Morphological Characterization of Bacteria
Morphological characterization of bacteria was carried out with a scanning electron microscope (SEM, ULTRA Plus, Zeiss, Germany). The bacterial cells (1 × 106 CFU/mL) with different treatments as indicated in the antibacterial activity assay were collected by centrifugation at 8000 rpm for 5 min and then resuspended in 0.9% NaCl. After washing with 0.9% NaCl three times, the bacteria cells were mixed with 2.5% (v/v) glutaraldehyde for 12 h to fix the cell morphology, followed by dehydration using graded ethanol (30%, 50%, 70%, 90%, and 95%). Then the bacterial cells were resuspended in 100% ethanol and dripped in a silicon slide for SEM imaging.
Cytotoxicity Evaluation
The toxicity of sorbicillinoids towards AT-II (normal human lung cell) by MTT assay. AT-II cells were cultivated in Dulbecco's modified eagle medium (DMEM), containing 10% fetal bovine serum, 100 U/mL of penicillin, and 100 µg/mL streptomycin in an incubator with 5% CO2 at 37 °C. The cells were seeded in a 96-well plate at a density of 5000 cells per well.

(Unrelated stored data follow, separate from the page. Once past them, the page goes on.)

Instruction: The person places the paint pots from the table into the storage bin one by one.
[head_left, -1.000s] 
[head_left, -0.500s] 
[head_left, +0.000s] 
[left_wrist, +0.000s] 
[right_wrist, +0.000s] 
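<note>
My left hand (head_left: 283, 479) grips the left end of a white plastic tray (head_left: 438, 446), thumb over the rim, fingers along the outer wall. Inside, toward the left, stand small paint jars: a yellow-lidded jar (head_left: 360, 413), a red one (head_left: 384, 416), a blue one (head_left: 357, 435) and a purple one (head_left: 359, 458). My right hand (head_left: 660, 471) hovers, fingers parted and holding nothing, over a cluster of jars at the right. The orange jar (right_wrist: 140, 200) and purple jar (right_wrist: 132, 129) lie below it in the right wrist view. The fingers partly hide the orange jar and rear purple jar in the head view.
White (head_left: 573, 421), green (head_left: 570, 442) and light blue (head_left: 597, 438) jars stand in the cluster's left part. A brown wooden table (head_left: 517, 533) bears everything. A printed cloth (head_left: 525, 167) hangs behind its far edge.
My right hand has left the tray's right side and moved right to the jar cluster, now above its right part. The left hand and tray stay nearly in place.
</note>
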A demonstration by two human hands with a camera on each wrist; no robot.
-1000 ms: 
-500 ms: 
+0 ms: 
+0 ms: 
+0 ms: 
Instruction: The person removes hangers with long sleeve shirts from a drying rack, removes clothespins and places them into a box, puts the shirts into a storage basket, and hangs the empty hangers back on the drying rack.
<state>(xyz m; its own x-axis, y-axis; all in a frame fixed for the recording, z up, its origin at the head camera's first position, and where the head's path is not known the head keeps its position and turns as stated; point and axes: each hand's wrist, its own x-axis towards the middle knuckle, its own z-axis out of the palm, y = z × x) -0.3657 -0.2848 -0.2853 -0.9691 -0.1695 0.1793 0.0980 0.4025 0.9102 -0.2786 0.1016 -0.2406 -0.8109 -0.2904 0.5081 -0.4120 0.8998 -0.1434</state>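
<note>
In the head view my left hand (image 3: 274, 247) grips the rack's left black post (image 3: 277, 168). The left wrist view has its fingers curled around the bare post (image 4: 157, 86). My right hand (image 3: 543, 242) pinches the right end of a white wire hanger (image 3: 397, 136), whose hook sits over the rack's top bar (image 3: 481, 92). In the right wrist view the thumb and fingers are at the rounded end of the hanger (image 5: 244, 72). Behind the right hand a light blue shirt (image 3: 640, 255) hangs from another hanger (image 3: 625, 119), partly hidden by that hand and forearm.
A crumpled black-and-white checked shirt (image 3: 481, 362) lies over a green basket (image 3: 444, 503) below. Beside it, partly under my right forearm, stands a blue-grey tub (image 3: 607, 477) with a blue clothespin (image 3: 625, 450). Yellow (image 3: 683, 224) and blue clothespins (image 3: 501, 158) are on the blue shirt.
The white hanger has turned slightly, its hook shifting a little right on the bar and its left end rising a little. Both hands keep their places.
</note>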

After 24 h of culture, the cells were mixed with sorbicillinoids dissolved in DMEM at the final concentrations of 0 50, 100, 150 200, 250, 300, 350, 400 and 450 mg/mL, followed by 24 h of culture. Then, 10 mL of MTT (5 mg/mL) was added into each well. After incubation for 4 h, the solution was removed and 150 mL DMSO was added into each cell. Then, the absorbance at 492 nm was measured with a microplate photometer (Multiskan FC, Thermo Fisher Scientific, USA).
Hemolysis activity
Fresh blood was collected from a healthy male mouse and restored in an anticoagulation tube to avoid the blood coagulation. Red blood cells (RBCs) were obtained from the blood by centrifugation at 2000 rpm for 5 min and resuspended in 0.9% NaCl. The obtained RBCs were treated with different concentrations of sorbicillinoids (50, 100, 200, 250, and 300 mg/mL) for 2 h at 37 °C, and centrifuged at 2000 rpm for 5 min. Then the resultant supernatants were transferred to a 96-well plate for the absorbance measurement at 492 nm with a microplate photometer (Multiskan FC, Thermo Fisher Scientific, USA). RBCs treated with phosphate-buffered saline (PBS) and triton X-100 were set as the negative control and positive control, respectively. The hemolysis percentage was calculated by the following formula:
Hemolysis%= [(absorbance of samples – absorbance of negative control) / (absorbance of positive control – absorbance of negative control)] × 100%.